Oluşturulma Tarihi: Aralık 29, 2000 00:00
Türk Deniz Araştırmaları Vakfı (TÜDAV) Başkanı Prof. Dr. Bayram Öztürk, Marmara Denizi'nin daha fazla kirlenmesini önlemek için düşünülen "Marmara Denizi Acil Eylem Planı"nın, ancak ilgili tüm kurum ve kuruluşlar ile sivil toplum örgütlerinin işbirliği yapmasıyla hayata geçirilebileceğini söyledi. Prof. Dr. Öztürk, Marmara Denizi'nin özellikle son 20 yıldır hızlı bir kirlenmeyle karşı karşıya olduğunu belirterek, bu süre içinde ciddi anlamda kirliliği önleyecek hiçbir çalışma yapılmadığını kaydetti.

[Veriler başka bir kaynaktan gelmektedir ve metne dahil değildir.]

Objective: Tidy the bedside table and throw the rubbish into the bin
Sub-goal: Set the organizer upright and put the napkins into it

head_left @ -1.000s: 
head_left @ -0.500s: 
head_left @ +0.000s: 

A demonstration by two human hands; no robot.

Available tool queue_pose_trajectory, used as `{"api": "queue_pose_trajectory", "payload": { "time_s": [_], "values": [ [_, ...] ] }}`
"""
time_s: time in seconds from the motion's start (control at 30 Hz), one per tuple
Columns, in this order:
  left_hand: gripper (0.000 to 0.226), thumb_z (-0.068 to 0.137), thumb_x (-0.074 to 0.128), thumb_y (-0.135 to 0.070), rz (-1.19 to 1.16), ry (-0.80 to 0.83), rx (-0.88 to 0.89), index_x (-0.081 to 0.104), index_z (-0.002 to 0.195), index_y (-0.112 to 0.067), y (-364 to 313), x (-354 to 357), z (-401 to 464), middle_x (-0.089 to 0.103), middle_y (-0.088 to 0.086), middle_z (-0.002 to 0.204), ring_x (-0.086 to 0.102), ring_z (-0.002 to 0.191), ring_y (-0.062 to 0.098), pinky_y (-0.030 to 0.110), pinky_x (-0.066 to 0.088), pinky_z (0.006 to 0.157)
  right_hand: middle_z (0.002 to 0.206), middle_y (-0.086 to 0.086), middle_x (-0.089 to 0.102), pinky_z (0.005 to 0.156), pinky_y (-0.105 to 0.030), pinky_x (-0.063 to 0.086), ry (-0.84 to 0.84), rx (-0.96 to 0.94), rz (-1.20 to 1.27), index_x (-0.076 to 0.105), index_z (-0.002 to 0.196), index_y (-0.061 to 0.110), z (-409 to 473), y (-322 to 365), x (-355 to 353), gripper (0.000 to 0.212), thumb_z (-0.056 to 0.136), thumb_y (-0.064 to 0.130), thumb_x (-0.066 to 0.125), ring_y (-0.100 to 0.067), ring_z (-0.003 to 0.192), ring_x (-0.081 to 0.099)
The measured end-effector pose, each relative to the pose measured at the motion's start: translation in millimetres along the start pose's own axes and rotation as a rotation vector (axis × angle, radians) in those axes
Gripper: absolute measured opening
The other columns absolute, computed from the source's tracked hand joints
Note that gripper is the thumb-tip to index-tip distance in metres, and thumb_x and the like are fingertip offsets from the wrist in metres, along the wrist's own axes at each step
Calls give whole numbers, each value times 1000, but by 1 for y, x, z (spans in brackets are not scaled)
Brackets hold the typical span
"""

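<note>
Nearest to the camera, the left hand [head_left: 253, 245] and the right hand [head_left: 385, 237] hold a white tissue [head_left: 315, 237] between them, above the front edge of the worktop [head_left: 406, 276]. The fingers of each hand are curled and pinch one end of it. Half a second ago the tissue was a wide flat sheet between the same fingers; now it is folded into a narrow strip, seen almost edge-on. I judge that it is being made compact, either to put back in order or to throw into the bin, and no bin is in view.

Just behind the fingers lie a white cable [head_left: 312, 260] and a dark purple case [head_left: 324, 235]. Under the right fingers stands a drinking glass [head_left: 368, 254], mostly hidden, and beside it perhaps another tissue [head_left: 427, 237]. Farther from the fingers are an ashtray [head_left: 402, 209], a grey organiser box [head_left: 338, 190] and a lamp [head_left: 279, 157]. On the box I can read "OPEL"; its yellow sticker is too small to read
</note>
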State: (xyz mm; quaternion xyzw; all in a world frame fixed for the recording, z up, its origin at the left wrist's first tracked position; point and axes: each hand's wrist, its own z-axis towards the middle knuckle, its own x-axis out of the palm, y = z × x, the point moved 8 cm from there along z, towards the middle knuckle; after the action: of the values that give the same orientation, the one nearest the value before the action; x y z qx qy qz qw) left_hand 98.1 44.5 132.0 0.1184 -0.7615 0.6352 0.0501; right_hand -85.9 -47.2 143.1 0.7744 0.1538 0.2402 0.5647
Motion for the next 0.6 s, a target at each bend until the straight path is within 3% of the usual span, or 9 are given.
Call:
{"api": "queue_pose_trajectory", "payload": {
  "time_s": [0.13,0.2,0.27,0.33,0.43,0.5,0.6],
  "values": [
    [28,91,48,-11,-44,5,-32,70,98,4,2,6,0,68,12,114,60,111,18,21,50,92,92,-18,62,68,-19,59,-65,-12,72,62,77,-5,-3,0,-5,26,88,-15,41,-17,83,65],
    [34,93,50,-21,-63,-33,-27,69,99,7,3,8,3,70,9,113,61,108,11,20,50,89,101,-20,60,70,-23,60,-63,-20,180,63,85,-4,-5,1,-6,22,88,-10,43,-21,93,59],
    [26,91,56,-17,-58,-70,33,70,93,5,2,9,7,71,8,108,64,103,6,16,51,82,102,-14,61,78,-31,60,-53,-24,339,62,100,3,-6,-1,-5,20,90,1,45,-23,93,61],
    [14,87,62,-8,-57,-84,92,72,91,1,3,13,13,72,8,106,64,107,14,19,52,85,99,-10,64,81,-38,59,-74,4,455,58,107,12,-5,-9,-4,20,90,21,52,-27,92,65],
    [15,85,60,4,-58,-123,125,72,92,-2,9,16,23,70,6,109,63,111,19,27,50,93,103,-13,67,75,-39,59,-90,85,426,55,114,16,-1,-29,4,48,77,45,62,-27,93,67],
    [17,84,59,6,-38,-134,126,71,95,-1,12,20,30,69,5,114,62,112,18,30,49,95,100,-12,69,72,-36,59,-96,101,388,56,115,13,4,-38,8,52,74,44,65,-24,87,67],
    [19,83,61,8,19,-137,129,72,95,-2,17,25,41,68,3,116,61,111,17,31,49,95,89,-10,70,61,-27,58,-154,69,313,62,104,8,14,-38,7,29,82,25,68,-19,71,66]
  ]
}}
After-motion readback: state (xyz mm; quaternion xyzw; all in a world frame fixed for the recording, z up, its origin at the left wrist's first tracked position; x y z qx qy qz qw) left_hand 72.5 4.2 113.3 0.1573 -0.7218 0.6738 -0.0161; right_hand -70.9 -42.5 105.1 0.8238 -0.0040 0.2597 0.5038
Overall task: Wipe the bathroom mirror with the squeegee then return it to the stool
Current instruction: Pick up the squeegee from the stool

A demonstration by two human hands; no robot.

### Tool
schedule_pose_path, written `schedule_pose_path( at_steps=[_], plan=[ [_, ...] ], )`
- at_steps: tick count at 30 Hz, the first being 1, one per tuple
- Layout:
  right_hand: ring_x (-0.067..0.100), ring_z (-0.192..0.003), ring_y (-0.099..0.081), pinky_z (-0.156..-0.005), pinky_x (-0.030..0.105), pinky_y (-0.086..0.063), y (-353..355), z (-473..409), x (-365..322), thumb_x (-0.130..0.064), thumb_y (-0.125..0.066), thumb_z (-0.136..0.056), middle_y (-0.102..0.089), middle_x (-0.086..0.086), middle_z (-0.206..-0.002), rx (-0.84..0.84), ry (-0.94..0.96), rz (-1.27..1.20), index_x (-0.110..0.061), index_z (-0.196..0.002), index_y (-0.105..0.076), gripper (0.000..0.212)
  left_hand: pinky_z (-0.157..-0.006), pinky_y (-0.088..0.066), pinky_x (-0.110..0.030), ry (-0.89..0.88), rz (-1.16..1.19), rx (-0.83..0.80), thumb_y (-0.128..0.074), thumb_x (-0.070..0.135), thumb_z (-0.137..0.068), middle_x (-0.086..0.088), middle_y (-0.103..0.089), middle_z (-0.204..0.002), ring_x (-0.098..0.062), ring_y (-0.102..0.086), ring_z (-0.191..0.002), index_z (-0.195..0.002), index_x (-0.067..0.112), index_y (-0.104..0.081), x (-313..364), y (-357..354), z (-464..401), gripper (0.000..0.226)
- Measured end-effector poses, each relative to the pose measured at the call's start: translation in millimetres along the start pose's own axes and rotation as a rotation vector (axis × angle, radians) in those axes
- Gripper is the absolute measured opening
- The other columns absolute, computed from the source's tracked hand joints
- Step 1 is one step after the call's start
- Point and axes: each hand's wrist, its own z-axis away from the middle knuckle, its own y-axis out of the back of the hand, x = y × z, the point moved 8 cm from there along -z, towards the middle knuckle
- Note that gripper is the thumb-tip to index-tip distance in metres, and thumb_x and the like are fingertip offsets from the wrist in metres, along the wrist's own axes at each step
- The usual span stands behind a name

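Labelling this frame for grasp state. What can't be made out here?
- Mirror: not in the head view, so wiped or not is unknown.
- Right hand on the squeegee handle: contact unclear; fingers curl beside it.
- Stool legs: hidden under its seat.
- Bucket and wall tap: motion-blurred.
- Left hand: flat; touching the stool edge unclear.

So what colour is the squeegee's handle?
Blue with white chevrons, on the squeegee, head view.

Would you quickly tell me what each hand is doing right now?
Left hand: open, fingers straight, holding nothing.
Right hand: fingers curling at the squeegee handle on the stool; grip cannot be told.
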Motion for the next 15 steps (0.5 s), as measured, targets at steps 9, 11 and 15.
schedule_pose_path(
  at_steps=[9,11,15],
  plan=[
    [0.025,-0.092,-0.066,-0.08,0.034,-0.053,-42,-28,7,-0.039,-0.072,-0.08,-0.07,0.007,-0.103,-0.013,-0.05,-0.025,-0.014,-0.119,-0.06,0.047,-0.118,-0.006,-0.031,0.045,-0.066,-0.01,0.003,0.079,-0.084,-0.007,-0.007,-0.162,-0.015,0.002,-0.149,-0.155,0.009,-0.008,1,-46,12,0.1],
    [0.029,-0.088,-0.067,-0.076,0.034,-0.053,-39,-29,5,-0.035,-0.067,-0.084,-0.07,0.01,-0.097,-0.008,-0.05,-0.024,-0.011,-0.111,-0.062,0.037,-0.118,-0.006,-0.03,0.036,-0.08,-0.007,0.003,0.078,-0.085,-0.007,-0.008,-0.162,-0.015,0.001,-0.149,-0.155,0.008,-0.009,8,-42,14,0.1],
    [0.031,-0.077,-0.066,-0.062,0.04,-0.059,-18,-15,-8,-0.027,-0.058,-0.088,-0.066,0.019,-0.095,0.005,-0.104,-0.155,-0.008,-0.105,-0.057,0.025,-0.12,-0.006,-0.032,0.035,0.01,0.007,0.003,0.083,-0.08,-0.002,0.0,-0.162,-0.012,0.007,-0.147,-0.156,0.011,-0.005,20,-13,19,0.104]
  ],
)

Prof. Dr. Öztürk, TÜDAV'ın koordinasyonunda hazırlanacak planın bütün verilerin toplanması, balıkçılığa ilişkin çalışmalar, atık noktalar ile kirliliğin en çok yoğunlaştığı sıcak noktaların belirlenmesi, akarsu, nehir ve derelerin ıslahı ile havza bakımından evsel suların arıtılmasını içeren 5 aşamadan oluşacağını ifade etti. Acil Eylem Planı'yla, Marmara Denizi'ndeki aşırı kirlenmenin durdurulmasının hedeflendiğini vurgulayan Prof. Dr. Öztürk, "Bu planın birkaç resmi ve kamu kuruluşu ile üniversitelerin çalışmalarıyla gerçekleştirilmesi imkansız. Marmara Denizi Acil Eylem planı ancak, ilgili bütün kurum ve kuruluşlar ile sivil toplum örgütlerinin işbirliğiyle hayata geçirilebilir" dedi.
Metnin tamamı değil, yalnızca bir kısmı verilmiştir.